Considering the anamnesis, the absence of previous clinical signs, the hyperacute–acute course, and the number of deaths, the primary differential diagnosis was oleander intoxication, followed by smoke inhalation and, lastly, infectious agents. To confirm this suspicion and exclude the other differential diagnoses, two dead animals were transported to the Veterinary Anatomical Pathology Service of the Department of Comparative Biomedicine and Nutrition (BCA) at the University of Padua for necropsy examination. The two selected animals for necropsy were evaluated based on the group they belonged to (already dead at the time of inspection or deceased shortly thereafter) and the degree of postmortem changes observed in the carcasses. Specifically, the two animals either showed no postmortem alterations or, in the case of the first group, showed only minimal alterations. However, the option to perform additional necropsies was reserved in case the findings from the initial carcasses were inconsistent. The first animal (animal A-1) died 8 h before the necropsy examination and was among the last to die, occurring approximately 30 h after the burning; while the second one (animal A-2) died 18 h before the necropsy examination and was among the first fatalities, occurring approximately 18 h after the burning.

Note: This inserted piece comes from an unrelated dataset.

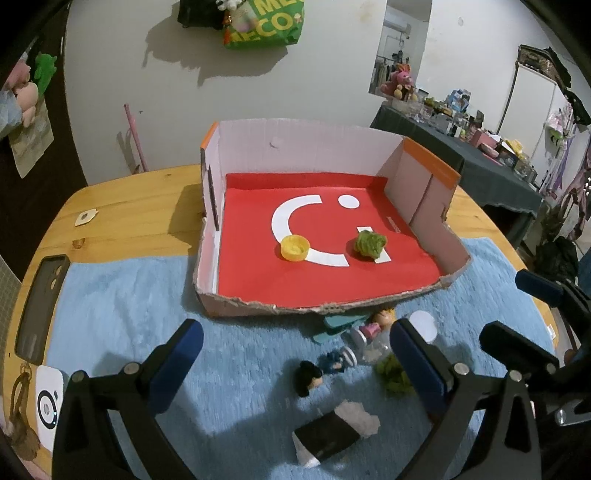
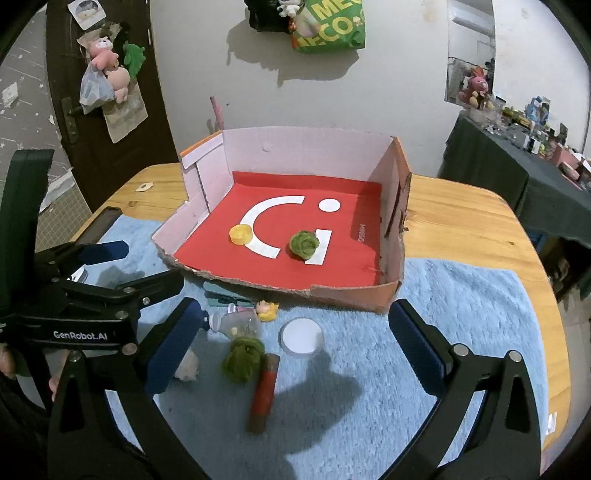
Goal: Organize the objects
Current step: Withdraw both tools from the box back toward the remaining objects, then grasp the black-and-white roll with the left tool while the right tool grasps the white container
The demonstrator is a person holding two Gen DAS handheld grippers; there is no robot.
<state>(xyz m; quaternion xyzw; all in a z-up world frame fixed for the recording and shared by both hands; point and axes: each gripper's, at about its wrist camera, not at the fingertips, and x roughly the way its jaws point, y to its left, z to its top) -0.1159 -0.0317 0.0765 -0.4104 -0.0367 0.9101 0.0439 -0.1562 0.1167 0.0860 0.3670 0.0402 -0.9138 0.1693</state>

Macroscopic examination revealed moderate cavitary effusions and moderate, diffuse edema (subcutaneous, peritracheal, and pulmonary) in both animals. These findings were associated with a hemorrhagic condition, characterized by petechiae and suffusions on the mucous membranes, lower airways, and muscular tissue. In addition, foamy material was observed in the trachea, but no soot was present. These findings were more pronounced in A-1, while signs of postmortem changes were already evident in A-2. Both subjects had no plant fragments referable to N. oleander in the ruminal contents (Figure 2). Therefore, during the necropsy performed on both animals according to standard procedures, tissue samples from all organs were collected for microscopic examination, including the brain, heart, trachea, lungs, liver, kidneys, and gastrointestinal tract. In addition, samples were taken for toxicological analysis, including intracardiac clot, ruminal contents, lungs, liver, and kidneys. Histopathological examination confirmed hemorrhagic and edematous findings in the investigated tissues, particularly in the heart, most notably at the epicardial level and, to a lesser extent, at the endocardial level. In case A-1, skeletal muscle damage was also observed, characterized by discoid degeneration, contraction bands, and minimal neutrophilic infiltration. Chronic bronchitis and centrilobular hepatic necrosis were also observed (Figure 3).

Figure 2

Figure 2. Macroscopic evaluation, Animal A-1. (A) Edema and hemorrhages in the subcutaneous tissue of the neck. (B) Congestion and hemorrhages in the cranial and middle lung lobes. (C) Edema and congestion in the trachea with foamy content. (D,E) Heart with epicardial hemorrhages. (F) Ruminal content.

Figure 3

Figure 3. Histological evaluation of Animal A-1. (A,B) Lung: diffuse congestion with mild interalveolar edema and hemorrhage (asterisks), HE, 4× and 10×. (C,D) Heart: myocardial hemorrhages, HE, 4× and 20×. (E) Liver: centrilobular necrosis, HE, 20×. (F) Skeletal muscle: cytoplasmic degeneration, with multifocal fibers showing irregular staining and extensively eosinophilic regions alternating with more pale areas (arrowheads), HE, 4×.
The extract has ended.